The Freshman 15 is every fresh-from-high-school girl’s nightmare, but at the same time it doesn’t seem like it could ever happen to you. I remember it well. I thought I had relatively good food habits and that all of the walking on campus and the occasional trip to the gym would be more than enough to maintain my weight. Yeah, right, 18-year-old Terra.
I didn’t weigh myself often, but I do know I gained at least 15 lbs and it took YEARS for me to get my weight back under control. In fact, it took an entire lifestyle change and new-found love for exercise (which has inspired me to strive to be my healthiest self as opposed to my skinniest, which is the most important thing to remember here).
But my path does not need to be yours. You can absolutely prevent the Freshman 15 when you go to college and keep it at bay for the rest of your college years.
You’re in Charge Now…
But don’t act like an unsupervised 2-year-old in a candy store. This is something more freshman fall victim to. Suddenly you get to decide what’s for dinner, but you live in a dorm and can’t really cook. So you go with frozen meals, quick snacks, and cafeteria food. How you approach this crucial. You can’t grab pizza for dinner every night and not expect to gain weight. You can’t live off of sugary and salty snacks. And you really can’t visit the ice cream machine at the caf for each meal. Trust me, I learned that last one the hard way.
When you’re eating in the caf, go to the salad bar first. Even if you don’t eat a salad, you can find some raw, unruined veggies to accompany the main part of your meal. The main part of your meal, by the way, should not be six slices of pepperoni pizza. One slice every now and then is fine, but you need to keep things in perspective. That goes for all of the delicious and unhealthy foods, like spaghetti and hot dogs.
Remember the Purpose of Food
Vegetables aren’t as exciting, I know, but you really need them. It’s not just about weight. It’s about keeping your body healthy by providing the nutrients it needs to function properly during those long study sessions. College can be extremely stressful at times, and comfort food is going to be oh-so-tempting. Indulging in comfort foods every day though will leave you tired, potentially bloated, and a little bit heavier than you entered college being. The best way to handle that stress is by fueling your body properly and by getting some real exercise.
Walking to Class Does Not = a Workout
Parking far away and walking to class is good for you, but it’s not enough. You probably aren’t playing all of those sports you did in high school anymore, which is a huge adjustment for your body. Suddenly it’s not getting the same amount of activity, but still has the same appetite. That’s a recipe for weight gain. You’re already paying for access to the university gym, so there’s no reason to not use it. You don’t have to run like a hamster on a wheel or lift weights like a body builder; just 30 minutes of moderate cardio a few days a week and some form of strength training on the other days is all you need to fight off those pounds.
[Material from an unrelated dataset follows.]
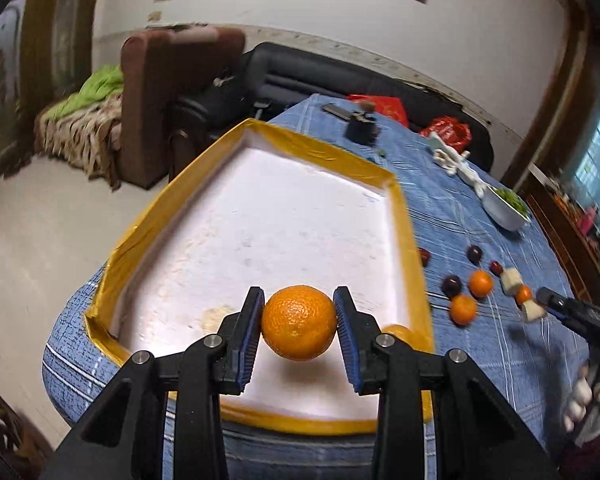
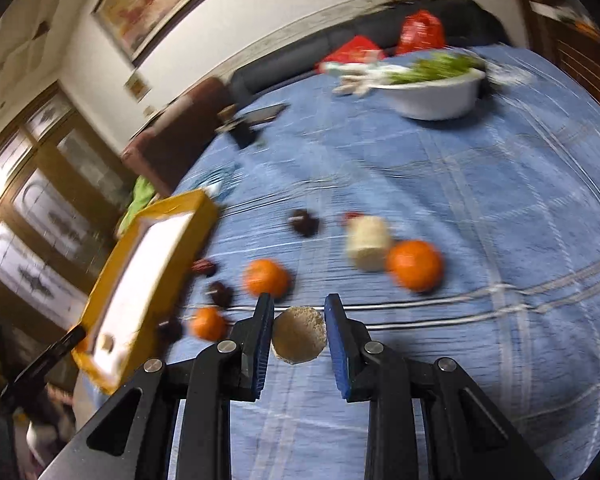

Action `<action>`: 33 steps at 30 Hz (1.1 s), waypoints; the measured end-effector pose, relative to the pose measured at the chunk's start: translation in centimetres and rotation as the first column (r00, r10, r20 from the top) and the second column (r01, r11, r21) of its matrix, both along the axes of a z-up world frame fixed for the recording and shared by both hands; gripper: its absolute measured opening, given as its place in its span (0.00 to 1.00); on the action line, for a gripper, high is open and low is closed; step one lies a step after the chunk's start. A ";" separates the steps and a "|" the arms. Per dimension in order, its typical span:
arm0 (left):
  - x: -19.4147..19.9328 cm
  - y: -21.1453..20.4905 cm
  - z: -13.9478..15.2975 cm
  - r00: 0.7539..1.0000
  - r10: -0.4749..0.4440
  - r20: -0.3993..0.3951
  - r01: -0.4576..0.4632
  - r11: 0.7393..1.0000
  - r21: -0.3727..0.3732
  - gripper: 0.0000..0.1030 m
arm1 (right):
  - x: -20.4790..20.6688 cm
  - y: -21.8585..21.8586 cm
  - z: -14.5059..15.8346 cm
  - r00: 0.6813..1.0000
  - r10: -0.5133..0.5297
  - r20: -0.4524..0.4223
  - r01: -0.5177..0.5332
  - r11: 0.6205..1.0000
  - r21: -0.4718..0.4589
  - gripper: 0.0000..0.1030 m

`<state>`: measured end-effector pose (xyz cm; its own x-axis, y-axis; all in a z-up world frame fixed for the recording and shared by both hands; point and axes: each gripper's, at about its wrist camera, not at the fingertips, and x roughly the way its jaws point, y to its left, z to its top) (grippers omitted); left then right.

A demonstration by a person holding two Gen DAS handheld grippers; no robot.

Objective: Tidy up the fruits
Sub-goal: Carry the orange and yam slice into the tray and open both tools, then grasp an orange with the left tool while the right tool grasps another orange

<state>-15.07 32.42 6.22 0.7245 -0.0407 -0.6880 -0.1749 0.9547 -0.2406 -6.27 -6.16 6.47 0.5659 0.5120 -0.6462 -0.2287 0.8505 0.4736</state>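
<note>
In the left wrist view my left gripper (image 1: 299,322) is shut on an orange (image 1: 299,323), held above the white floor of the yellow-rimmed tray (image 1: 404,216). A second orange (image 1: 399,333) peeks out behind the right finger, inside the tray by its rim. In the right wrist view my right gripper (image 2: 298,330) is shut on a pale round fruit chunk (image 2: 299,335) lifted over the blue cloth. Beyond it lie loose oranges (image 2: 416,265), another pale chunk (image 2: 367,243) and dark plums (image 2: 305,222). The right gripper (image 1: 540,305) also shows at the right of the left wrist view, holding its chunk.
A white bowl of greens (image 2: 436,98) stands at the far side of the blue-clothed table (image 2: 480,184). A dark phone (image 2: 266,114) and a small black object lie beyond the tray. Red bags (image 2: 420,32) rest on a dark sofa behind. The tray (image 2: 148,276) sits at the table's left.
</note>
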 end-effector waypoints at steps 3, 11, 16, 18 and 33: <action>1.2 1.1 -0.7 1.000 0.013 -0.023 -0.013 1.000 -0.015 0.34 | -0.4 3.8 1.3 0.996 0.093 0.011 -0.093 0.996 -0.014 0.29; 3.0 3.7 -1.9 0.997 0.056 -0.059 -0.064 0.987 -0.145 0.37 | -0.2 15.9 2.0 0.946 0.323 -0.017 -0.323 0.946 -0.027 0.29; 1.1 4.7 -1.5 0.997 0.075 -0.010 -0.075 0.976 -0.206 0.59 | 0.8 21.9 0.9 0.915 0.400 -0.049 -0.403 0.911 -0.091 0.29; 0.0 5.1 -1.2 0.996 0.083 0.016 -0.077 0.969 -0.233 0.60 | 1.3 24.1 0.0 0.905 0.420 -0.066 -0.425 0.897 -0.118 0.30; -3.0 4.1 -0.3 0.995 0.092 0.038 -0.080 0.964 -0.254 0.75 | 1.8 15.6 2.5 0.956 0.294 0.015 -0.291 0.951 -0.108 0.62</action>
<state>-18.08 36.48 5.90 0.7652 -0.1443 -0.6274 -0.2359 0.8439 -0.4819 -4.49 9.42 8.97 0.4213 0.5893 -0.6893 -0.4877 0.7881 0.3756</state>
Try out the classes offered in the gym. You might just fall in love with yoga, zumba, pilates, or some other class. Regular exercise is one of the best ways to process and cope with stress (and nothing’s more stressful than adjusting to the college life). Got a week full of tests and papers? Squeeze in some gym time and you’ll feel much more capable of remembering everything.
Choose Your Source of Caffeine Carefully
It’s college. Long nights spent studying are unavoidable. However, multiple trips to Starbucks means a ton of additional calories. Instead of the sugary pick-me-ups, go with regular coffee and sugar-free additions. You don’t have to drink black coffee if you don’t like it, but choose skim or soy milk, and either ask for the sugar-free flavors or choose to add sugar on your own so you can control the amount.
And don’t forget that tea is also a great way to get a caffeine boost with way, way, way less calories, carbs, and sugar. Green tea, black tea— they have some caffeine in them and will leave you feeling more hydrated than coffee will.
Another pitfall of many college students, especially freshman, is proper hydration. You’ve heard it before I’m sure, but I’ll say it anyway: Many times our stomach confuses thirst with hunger. So instead of eating each time your stomach throws a hissy fit out of the blue, drink a large glass of water. When your body is dehydrated, it holds onto all of the water it can get, which means you keep excess water weight.
Carry a water bottle with you to classes and extracurricular activities and keep it filled. This will help you stay clear of any unnecessary sodas, sports drinks, and energy drinks, keep you hydrated, and also up your concentration in class. Have you ever tried to focus on what your teacher is saying when you’re thirsty? It’s not easy, and college professors aren’t big fans of letting students leave for the water fountain halfway through the lecture. You’ll want that water bottle.
College is many things. A time for new friends, self-creation, adventure, and learning. It’s also an important time for your body. This is when you have to learn to implement healthy habits so you can have a sound and healthy body in the years to come. It’ll only be harder to change your habits in the later years of college if you’ve let the Freshman 15 get comfortable on your body. It’s best to be proactive now.